**WHAT TO PRODUCE**
Nothing but text lines should be duplicated: start with the first line of the listing below and stop after the line holding "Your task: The", omitting pictures.

**DATA FOR THIS TASK**
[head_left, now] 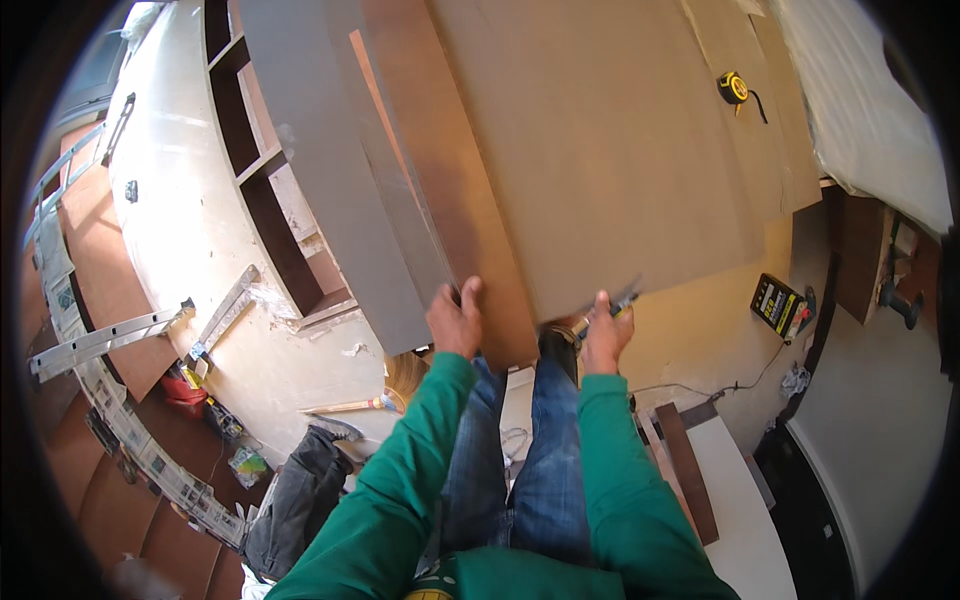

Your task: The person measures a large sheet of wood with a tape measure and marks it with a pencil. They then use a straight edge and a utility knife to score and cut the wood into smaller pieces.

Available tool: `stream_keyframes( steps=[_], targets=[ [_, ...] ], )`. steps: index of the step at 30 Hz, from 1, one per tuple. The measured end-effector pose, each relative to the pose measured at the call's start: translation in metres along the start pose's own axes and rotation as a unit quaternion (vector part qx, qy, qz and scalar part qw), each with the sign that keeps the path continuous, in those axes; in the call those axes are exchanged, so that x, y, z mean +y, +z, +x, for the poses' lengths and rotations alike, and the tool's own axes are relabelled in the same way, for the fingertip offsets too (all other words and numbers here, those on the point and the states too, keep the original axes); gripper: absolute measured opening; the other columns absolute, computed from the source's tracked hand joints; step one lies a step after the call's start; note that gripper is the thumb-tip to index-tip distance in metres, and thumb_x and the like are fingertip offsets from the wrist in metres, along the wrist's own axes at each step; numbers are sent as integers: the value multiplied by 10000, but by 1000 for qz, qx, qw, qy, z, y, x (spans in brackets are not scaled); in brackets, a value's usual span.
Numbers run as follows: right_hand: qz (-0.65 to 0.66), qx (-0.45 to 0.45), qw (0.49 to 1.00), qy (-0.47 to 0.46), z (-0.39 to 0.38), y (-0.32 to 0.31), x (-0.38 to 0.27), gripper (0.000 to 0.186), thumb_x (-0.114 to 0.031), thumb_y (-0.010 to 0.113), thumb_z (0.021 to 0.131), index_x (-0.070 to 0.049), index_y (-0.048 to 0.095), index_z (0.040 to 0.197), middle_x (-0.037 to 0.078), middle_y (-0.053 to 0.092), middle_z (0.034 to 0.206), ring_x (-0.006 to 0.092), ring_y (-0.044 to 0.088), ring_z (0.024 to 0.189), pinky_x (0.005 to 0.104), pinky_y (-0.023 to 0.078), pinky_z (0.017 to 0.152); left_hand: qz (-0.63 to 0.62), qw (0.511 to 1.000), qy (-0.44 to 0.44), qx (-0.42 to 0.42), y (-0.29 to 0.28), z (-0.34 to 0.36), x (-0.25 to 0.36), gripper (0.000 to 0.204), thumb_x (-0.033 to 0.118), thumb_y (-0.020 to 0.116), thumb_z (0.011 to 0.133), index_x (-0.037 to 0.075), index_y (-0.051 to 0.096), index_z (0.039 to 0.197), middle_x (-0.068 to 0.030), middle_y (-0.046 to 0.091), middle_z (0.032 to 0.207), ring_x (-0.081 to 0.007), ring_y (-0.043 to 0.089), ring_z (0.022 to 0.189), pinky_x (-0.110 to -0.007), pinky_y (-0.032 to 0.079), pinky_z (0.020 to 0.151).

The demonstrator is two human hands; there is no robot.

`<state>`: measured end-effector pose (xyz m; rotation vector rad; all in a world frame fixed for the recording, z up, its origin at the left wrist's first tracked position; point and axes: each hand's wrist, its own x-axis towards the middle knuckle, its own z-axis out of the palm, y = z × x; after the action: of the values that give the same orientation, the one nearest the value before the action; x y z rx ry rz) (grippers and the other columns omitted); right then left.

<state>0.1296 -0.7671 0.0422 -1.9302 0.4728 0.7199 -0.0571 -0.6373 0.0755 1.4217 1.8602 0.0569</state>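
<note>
My left hand (455, 318) is closed at the near end of a narrow grey strip (400, 215), its thumb beside a brown board (470, 215). The strip and board lie side by side, running away from me. In my right hand (606, 335) is a slim hand tool (624, 303) with a dark, pointed tip; its exact kind is unclear. That hand is just in front of the near edge of a large grey-brown sheet (610, 150). My fingers partly cover what they grip.
A yellow-black tape measure (733, 88) lies on the sheet's far right. At right stands a black-yellow box (777, 305). An open wooden frame (262, 175) is at left, with a metal ladder (110, 340) beyond it. A wood-handled tool (350, 405) and dark bag (300, 500) lie nearer me.
</note>
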Motion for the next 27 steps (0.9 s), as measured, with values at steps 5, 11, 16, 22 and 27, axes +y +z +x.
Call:
stream_keyframes(
  steps=[5, 11, 16, 22, 27],
  targets=[
    [-21, -23, 998, -54, 19, 53, -19, 223, -116, 748, 937, -5, 615, 1077, 53, 661, 845, 144, 609, 668, 318, 518, 630, 21, 999, 35, 26, -12, 64, 20, 625, 528, 664, 964, -64, 551, 799, -350, 607, 833, -555, 574, 829, -545, 477, 751],
    [-110, -37, 992, -42, 37, 73, -29, 273, -154, 786, 919, 41, 619, 1011, 125, 711, 864, 192, 680, 720, 353, 543, 670, 76, 996, 51, 3, -14, 103, 20, 714, 629, 616, 960, -55, 561, 766, -330, 601, 786, -525, 592, 796, -537, 471, 738],
    [-144, -63, 987, -34, 39, 67, -32, 296, -201, 793, 914, 46, 641, 973, 147, 713, 863, 221, 685, 737, 371, 548, 696, 70, 997, 36, 8, -16, 98, 22, 667, 599, 664, 944, -49, 584, 809, -327, 655, 878, -538, 624, 891, -547, 492, 786],
    [-313, -2, 943, -115, 76, 59, -9, 460, -352, 797, 888, 77, 652, 969, 278, 722, 934, 443, 712, 908, 486, 549, 815, 158, 986, 31, -46, -22, 95, 48, 632, 611, 612, 963, -13, 712, 946, -289, 716, 981, -497, 673, 975, -527, 536, 850],
    [-440, -62, 880, -170, 51, 58, -49, 518, -432, 795, 871, 64, 670, 956, 308, 710, 952, 494, 690, 946, 517, 544, 830, 268, 959, 45, -82, -36, 106, 42, 639, 617, 574, 972, 3, 752, 991, -262, 737, 1017, -465, 694, 1000, -529, 553, 883]
  ],
)
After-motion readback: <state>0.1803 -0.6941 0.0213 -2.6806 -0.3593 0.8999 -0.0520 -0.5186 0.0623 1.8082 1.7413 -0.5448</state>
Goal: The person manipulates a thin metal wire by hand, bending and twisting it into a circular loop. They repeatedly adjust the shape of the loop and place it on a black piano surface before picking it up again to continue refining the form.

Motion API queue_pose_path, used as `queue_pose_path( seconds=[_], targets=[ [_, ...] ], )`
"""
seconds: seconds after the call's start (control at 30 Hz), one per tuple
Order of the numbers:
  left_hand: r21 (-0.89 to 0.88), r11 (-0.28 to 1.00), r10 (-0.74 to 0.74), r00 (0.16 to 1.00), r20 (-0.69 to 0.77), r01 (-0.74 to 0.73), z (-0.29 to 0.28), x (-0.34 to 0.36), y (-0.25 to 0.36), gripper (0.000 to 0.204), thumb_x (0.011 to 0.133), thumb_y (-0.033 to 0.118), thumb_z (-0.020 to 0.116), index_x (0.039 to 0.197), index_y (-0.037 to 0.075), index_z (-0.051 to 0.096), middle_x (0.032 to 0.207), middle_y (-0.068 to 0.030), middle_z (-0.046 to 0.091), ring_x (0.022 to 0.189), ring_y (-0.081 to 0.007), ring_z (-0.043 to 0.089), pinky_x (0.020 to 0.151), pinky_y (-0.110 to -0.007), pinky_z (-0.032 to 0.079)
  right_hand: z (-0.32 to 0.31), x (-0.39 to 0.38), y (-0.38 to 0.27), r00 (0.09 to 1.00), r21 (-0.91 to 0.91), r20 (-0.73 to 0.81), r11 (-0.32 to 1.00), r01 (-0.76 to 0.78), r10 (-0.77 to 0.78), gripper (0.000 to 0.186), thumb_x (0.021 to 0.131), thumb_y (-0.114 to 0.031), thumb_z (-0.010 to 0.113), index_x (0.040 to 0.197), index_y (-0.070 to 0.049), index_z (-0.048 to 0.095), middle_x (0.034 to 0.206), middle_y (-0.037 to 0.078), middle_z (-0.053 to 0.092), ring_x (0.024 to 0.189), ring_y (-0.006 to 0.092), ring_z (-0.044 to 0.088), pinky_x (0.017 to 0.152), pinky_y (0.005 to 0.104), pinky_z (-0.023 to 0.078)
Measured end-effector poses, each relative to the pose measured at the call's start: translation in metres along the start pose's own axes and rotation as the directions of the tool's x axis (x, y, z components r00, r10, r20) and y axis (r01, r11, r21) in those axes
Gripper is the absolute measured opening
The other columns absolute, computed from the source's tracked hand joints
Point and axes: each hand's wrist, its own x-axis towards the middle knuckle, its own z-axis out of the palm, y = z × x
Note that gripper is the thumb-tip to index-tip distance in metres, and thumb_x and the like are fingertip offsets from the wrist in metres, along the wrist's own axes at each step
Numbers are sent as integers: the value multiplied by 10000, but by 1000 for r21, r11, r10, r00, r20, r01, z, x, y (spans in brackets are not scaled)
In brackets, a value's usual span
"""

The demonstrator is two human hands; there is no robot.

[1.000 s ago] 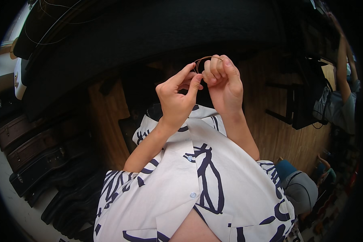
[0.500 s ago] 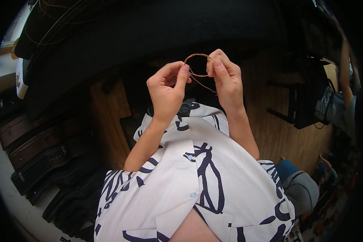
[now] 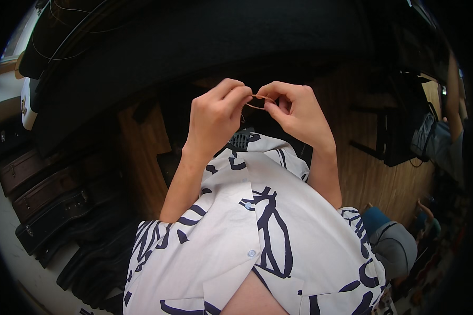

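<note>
A thin copper-coloured wire coil (image 3: 258, 96), looped into a small ring, is held up in front of my chest between both hands. My left hand (image 3: 215, 115) pinches its left side, with thumb and fingertips pressed together. On the other side, my right hand (image 3: 302, 113) grips the coil between thumb and bent forefinger. The ring appears tilted nearly edge-on, and parts of it are hidden behind the fingers. A short loose end hangs just below the left fingertips.
A wide black surface (image 3: 220, 37) lies beyond my hands, with thin pale wires at its upper left. Dark instrument cases (image 3: 50, 189) line the left. To the right are a black stool or bench (image 3: 381, 128), a person in grey (image 3: 394, 247) and another person's arm (image 3: 452, 100).
Both hands have rolled over, the left now showing its back. The coil has tipped from an open, round view to nearly edge-on, and its long dangling tail is less visible.
</note>
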Motion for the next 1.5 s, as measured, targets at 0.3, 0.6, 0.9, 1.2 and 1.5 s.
queue_pose_path(
  seconds=[0.3,0.6,0.9,1.2,1.5],
  targets=[
    [-274,948,-171,985,3,165,-5,-2,0,228,819,8,755,1041,57,742,920,-79,733,753,-158,702,620,-252,535,8,2,9,998,172,-64,985,1,11,97,894,-34,647,947,29,700,761,96,704,614,123,629,585,242,488],
    [-250,957,-153,988,-10,146,-8,-6,-4,173,817,-26,743,972,48,762,875,-86,744,751,-182,716,662,-240,551,10,3,9,999,306,-28,952,-28,39,110,908,-45,641,979,17,697,758,86,702,648,109,659,599,215,493],
    [-256,965,-72,997,-24,63,-9,-9,-6,162,802,-36,745,935,55,761,867,-79,739,755,-181,713,663,-243,555,8,4,13,998,196,58,980,15,-27,81,900,-29,640,918,23,699,716,72,679,638,105,638,592,213,478],
    [-451,874,-192,981,28,184,-12,-10,-12,156,803,-39,754,947,20,764,846,-83,711,739,-163,690,685,-248,558,4,4,10,989,432,144,901,-33,-33,72,914,-47,629,885,16,645,723,43,621,640,83,573,598,209,461],
    [-786,202,-299,801,519,584,-11,-16,-20,118,803,-32,767,919,-45,756,816,-129,739,699,-177,726,675,-263,602,7,9,16,976,538,218,837,-98,-25,116,928,-86,626,841,-14,601,676,24,589,569,55,509,501,194,385]
  ],
)
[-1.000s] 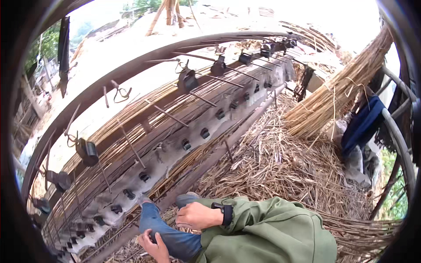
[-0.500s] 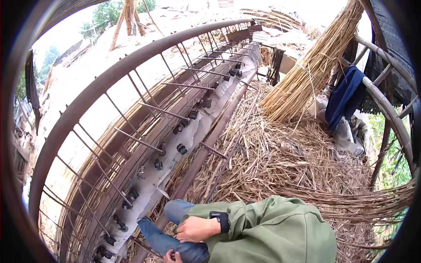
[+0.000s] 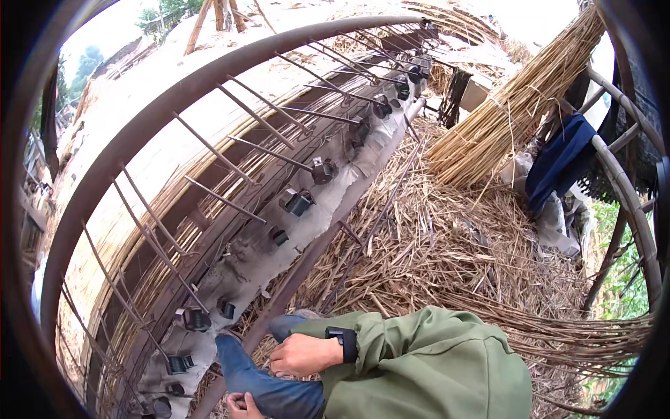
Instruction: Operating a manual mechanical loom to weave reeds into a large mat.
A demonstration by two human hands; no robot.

**TASK RESULT**
[head_left, now] 

Your task: The person measures a large sheet of wood with a tape measure and marks it with a pencil. They then use a straight edge and a utility knife to score and cut the wood into smaller pieces.

Nothing else belongs in this answer.